"No FPGAs, no microcontrollers, just discrete logic"
Very hard to believe that. .. How? Is it a SUBLEQ-style Turing tarpit that uses a very high clock and simple hardware to run RISC-V "in software" at a slower clock? Do the discrete logic gates get woven into an ad-hoc FPGA?
Considering the breadboard CPUs I saw a few years ago, it just doesn't look like enough board space... I could be wrong.
A few years ago I considered trying to build a simple 32-bit RISC processor out of 74xx series logic chips. I had just taken parts 1 and 3 of the the MITx MOOC 6.004x, "Computation Structures".
Part 1 covered CMOS, combinatorial logic, sequential logic, FSMs and stuff like that, and performance considerations, and culminated with designing a 32-bit ALU, which did add, sub, all 16 logic ops, compares, and shifts (logical or arithmetic) of 0 to 31 bits in either direction.
In part 2 the students design a 32-bit processor and implement it in the simulator. The design is all at the gate level, except we were given two things as black boxes: (1) a register file of 32 32-bit registers, and (2) a ROM with 64 18-bit words.
Part 3 adds caching and other performance.
Here was the parts list I came up with for my design, not counting whatever it would have to do the 32x32 register file and the 64x18 ROM. In the follows the name of a logic element (NOR, MUX, etc) followed by a number means an element with that number of inputs. E.g, NOR2 is a 2 input NOT gate, and MUX4 is a 4 input multiplexor. DREG is something that can store 1 bit, which would probably be a D flip flop.
That came out to around 350 chips. My biggest breadboard could hold about 32 chips, so I'd need around 11 or 12 of those, plus whatever more would be needed for the register file and ROM.
353 of those 563 MUX2s are in the shifter in the ALU, which can handle left or right arithmetic or logical shift by 0 to 31 in one clock cycle. If I added a new instruction that just does a logic right shift by 1 and made the old shift instructions all trap so they can be handled in software that would get rid of most of those 353 MUX2s.
That would cut the chip count to around 270. That was still more than I was willing to deal with so that was the end of that.
Given that with a PCB instead of a breadboard you'd get higher density, I think mine would have easily fit (even with the full shifter) in the amount of space that it looks like they are using with plenty left over, if I'm estimating the size of their boards right from the photos, so I don't see anything obviously implausible about their project.
> If I added a new instruction that just does a logic right shift by 1 and made the old shift instructions all trap
You can use microcode for that. Also microcode can be used to implement multiply/divide by adding/subtracting in a loop. Microcode is very bad for performance, but in a DIY project it can save lot of chips. Microcode was used in 60s and 70s computers.
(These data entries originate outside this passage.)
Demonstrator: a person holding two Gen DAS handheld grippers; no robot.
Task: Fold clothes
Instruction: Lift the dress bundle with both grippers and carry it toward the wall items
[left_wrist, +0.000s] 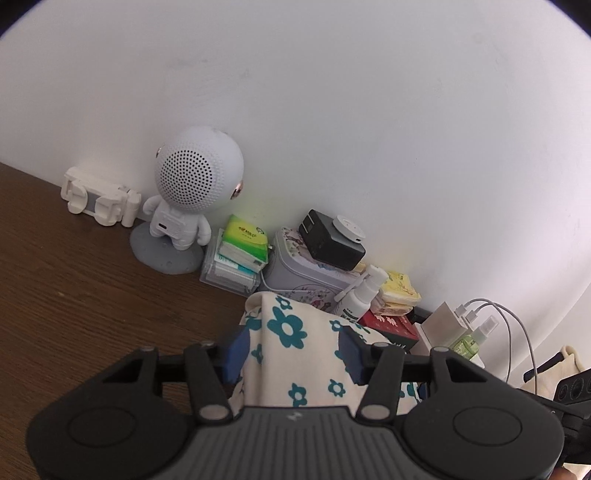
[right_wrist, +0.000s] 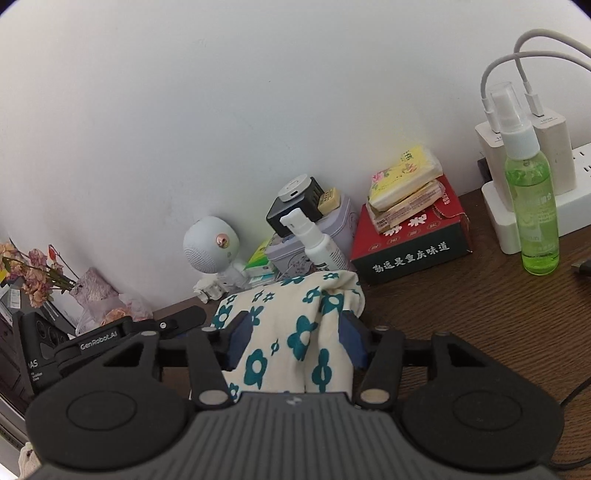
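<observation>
White wall and brown tabletop (left_wrist: 74, 280) frame our two tools: the left tool (left_wrist: 295, 350) and the right tool (right_wrist: 295, 343) each have their blue pads clamped on the floral cloth (right_wrist: 288, 332), raised above the tabletop before the speaker (left_wrist: 192, 177) and red box (right_wrist: 410, 240).

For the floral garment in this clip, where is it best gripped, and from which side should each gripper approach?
Grip the floral garment along its top edge, one bunched fold per side, coming in from the near side toward the wall. It already hangs like that: the left hand-held gripper and right hand-held gripper each have cloth between their blue pads, draping down, which probably keeps it clear of the clutter behind.
</observation>
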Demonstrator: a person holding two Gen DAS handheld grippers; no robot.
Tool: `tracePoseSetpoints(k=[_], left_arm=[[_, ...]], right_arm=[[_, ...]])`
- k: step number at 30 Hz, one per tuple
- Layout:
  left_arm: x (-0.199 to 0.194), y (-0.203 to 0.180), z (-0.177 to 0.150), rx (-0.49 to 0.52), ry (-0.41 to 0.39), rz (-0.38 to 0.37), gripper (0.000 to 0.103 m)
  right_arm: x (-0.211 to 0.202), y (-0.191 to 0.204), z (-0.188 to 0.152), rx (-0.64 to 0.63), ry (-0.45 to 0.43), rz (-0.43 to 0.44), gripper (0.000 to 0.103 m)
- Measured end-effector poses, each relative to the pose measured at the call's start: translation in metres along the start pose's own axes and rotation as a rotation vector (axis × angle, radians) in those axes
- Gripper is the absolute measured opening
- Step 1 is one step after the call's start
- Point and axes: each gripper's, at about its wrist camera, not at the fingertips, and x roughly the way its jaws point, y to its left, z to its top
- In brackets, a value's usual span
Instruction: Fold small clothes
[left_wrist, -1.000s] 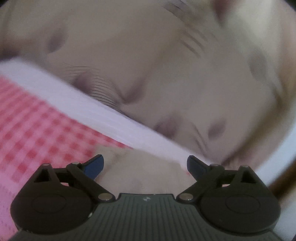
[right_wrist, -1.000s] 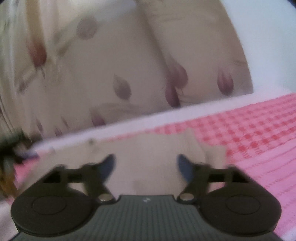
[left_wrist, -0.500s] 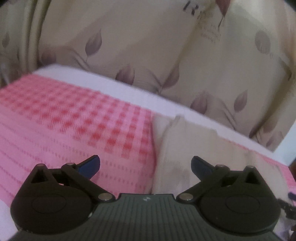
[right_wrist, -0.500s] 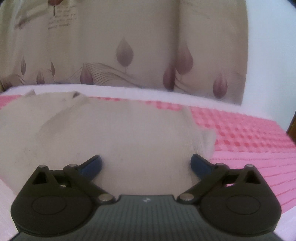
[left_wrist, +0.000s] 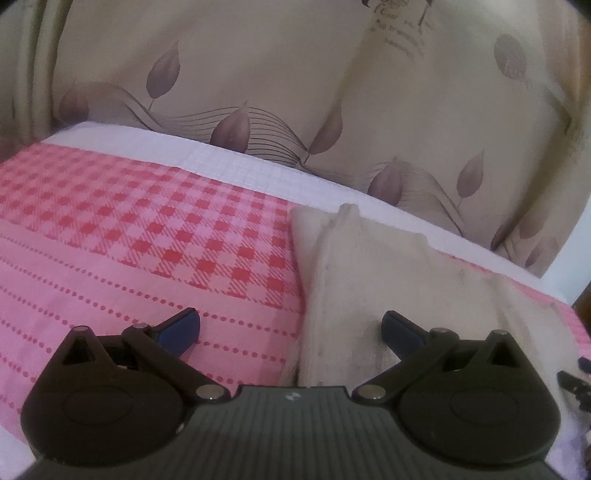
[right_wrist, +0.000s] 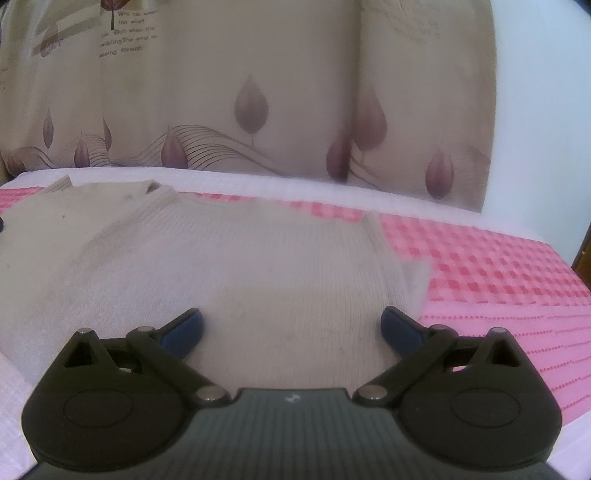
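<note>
A small beige ribbed-knit garment (right_wrist: 229, 266) lay flat on a pink-and-red checked bedcover with dotted pink stripes (left_wrist: 140, 229). Its knit showed fine vertical ribs and a few faint dark specks, its far edge was rumpled into a low fold near the white border of the cover, and a narrow flap stuck out along its right side in the right wrist view. From the left wrist view the same garment (left_wrist: 369, 280) reached away from the camera, its left edge straight against the checks. Behind the bed hung a cream curtain printed with mauve leaves and thin wavy lines (right_wrist: 258, 92).

The left gripper (left_wrist: 290, 326) had just finished opening; its blue-tipped jaws stood wide, gripping nothing, one tip over the bedcover and the other over the garment. The right gripper (right_wrist: 291, 326) had likewise just opened wide and held nothing, both tips above the garment's near part.
</note>
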Motion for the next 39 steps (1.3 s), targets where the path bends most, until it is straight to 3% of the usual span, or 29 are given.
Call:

And the simplest microcode sequencer is made of 1 (one) register and 1 (one) ROM. Although, for a RISC-V you would probably need more than 1 ROM (microcode is usually very wide, 16- or more bits).
I think now they use it because they can implement the bajillion x86 instructions in terms of much simpler and more efficient micro-ops, without implementing every single x86 instruction completely uniquely.
For counting chips, remember that each 74xx chip typically has multiple gates. For example, one of them has four AND gates, and another has six inverters.
Sometimes, many gates! The 74xx series shows the progress of semiconductor technology over time. Later 74xx series chips are MSI. Oh, that term is quite antiquated now isn't it? Medium-scale integration. (Just about everything is far beyond VLSI these days. Very large scale integration.)
The 7400, the first device in the series, was just four NAND gates in one IC. NAND is the easiest function to implement in TTL (and most other logic families). The somewhat later 7476 is a dual JK flip-flop. It takes eight NAND gates to make a JK flip-flop, so a 7476 is about four times denser than the 7400. And devices like the even later 74161 4-bit synchronous binary counter have many dozens of gates [1], being roughly four times as much integration again over the 7476.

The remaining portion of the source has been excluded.